ASSIGNMENT:
Whenever a line contains "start", include it in the count; reply with the number of such lines in the data and nothing else.

DATA TO USE:
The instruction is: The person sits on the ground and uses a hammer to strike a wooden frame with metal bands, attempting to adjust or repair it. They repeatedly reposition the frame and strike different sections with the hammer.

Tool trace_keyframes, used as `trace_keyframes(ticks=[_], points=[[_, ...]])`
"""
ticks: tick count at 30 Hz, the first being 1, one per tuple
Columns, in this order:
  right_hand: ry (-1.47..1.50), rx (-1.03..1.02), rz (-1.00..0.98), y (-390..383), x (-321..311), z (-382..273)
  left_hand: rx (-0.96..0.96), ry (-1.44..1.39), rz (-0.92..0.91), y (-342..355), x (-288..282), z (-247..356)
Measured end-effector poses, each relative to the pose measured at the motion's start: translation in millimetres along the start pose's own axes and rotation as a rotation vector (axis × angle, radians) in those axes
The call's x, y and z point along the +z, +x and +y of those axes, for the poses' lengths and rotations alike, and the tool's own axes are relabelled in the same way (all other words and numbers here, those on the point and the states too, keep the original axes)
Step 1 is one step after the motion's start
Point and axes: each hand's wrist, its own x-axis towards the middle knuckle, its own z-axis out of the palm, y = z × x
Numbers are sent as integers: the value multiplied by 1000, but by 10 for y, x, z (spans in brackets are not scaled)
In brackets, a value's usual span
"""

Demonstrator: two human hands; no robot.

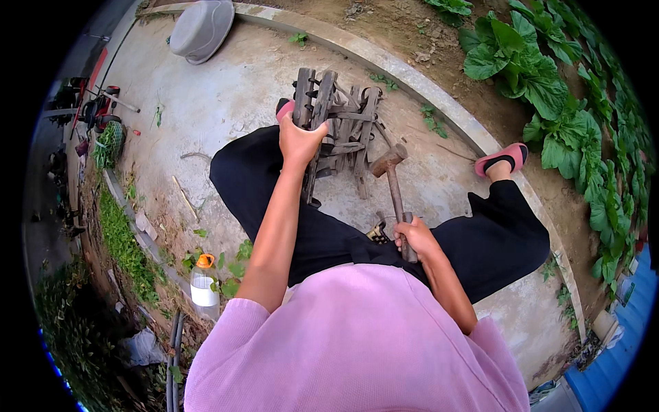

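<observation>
A weathered wooden frame of slats and crossbars, like a small folding stool (353, 147), stands between my legs on the concrete. My left hand (300, 143) is closed round one of its thick upper bars, thumb on the near side. In my right hand (417, 237), close to my lap, is a hammer (395, 189) gripped low on its handle. Its rusty brown head points away from me and sits just right of the stool, and I cannot tell whether they touch. A small patterned item behind the right hand is partly hidden.
A grey basin (202, 31) lies tilted at the far left. Left of me stands a clear bottle with an orange cap (204, 281). A raised concrete curb (439, 89) borders leafy green plants (549, 89) on the right. A thin stick (184, 198) lies on the ground.
</observation>
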Motion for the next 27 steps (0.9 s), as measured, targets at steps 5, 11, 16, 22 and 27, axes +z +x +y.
trace_keyframes(ticks=[5,11,16,22,27], points=[[126,-36,203,-188,-429,-100,104,-44,-47,-4,14,578],[315,-51,342,-170,-580,-32,250,-160,-137,198,674,672],[319,-17,344,-111,-610,28,384,-15,-212,377,967,941],[313,31,310,-34,-576,15,377,74,-376,498,884,1017],[320,32,309,-13,-595,121,327,-53,-15,618,224,741]])
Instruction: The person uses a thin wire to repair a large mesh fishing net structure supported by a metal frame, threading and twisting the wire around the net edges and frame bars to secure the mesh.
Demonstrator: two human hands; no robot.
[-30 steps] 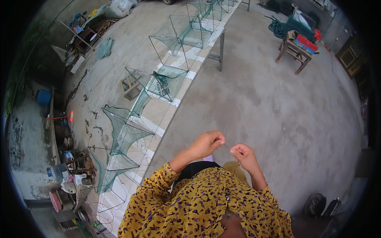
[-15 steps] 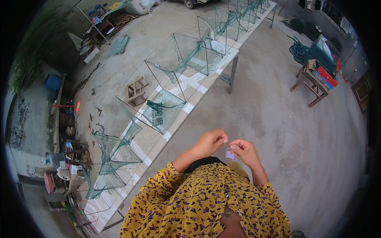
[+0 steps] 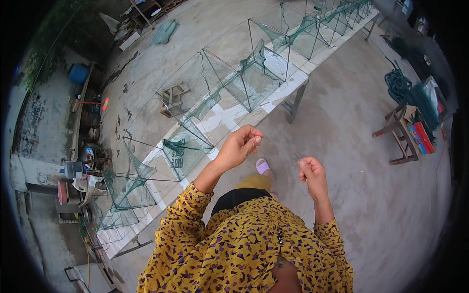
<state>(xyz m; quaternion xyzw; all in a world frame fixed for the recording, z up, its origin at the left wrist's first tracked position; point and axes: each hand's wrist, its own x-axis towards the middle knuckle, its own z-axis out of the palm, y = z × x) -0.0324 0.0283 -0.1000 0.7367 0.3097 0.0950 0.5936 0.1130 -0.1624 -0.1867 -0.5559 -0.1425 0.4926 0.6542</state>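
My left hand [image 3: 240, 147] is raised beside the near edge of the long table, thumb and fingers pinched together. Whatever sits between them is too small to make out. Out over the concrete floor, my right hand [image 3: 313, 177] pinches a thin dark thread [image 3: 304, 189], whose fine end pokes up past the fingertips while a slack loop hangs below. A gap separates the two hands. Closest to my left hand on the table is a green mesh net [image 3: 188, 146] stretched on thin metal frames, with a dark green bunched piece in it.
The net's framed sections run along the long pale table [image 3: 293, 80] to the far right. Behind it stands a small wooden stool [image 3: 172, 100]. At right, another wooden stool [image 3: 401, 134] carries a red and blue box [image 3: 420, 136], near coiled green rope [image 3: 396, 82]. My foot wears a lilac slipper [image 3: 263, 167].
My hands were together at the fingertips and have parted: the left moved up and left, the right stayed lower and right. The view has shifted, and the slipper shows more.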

RESULT:
2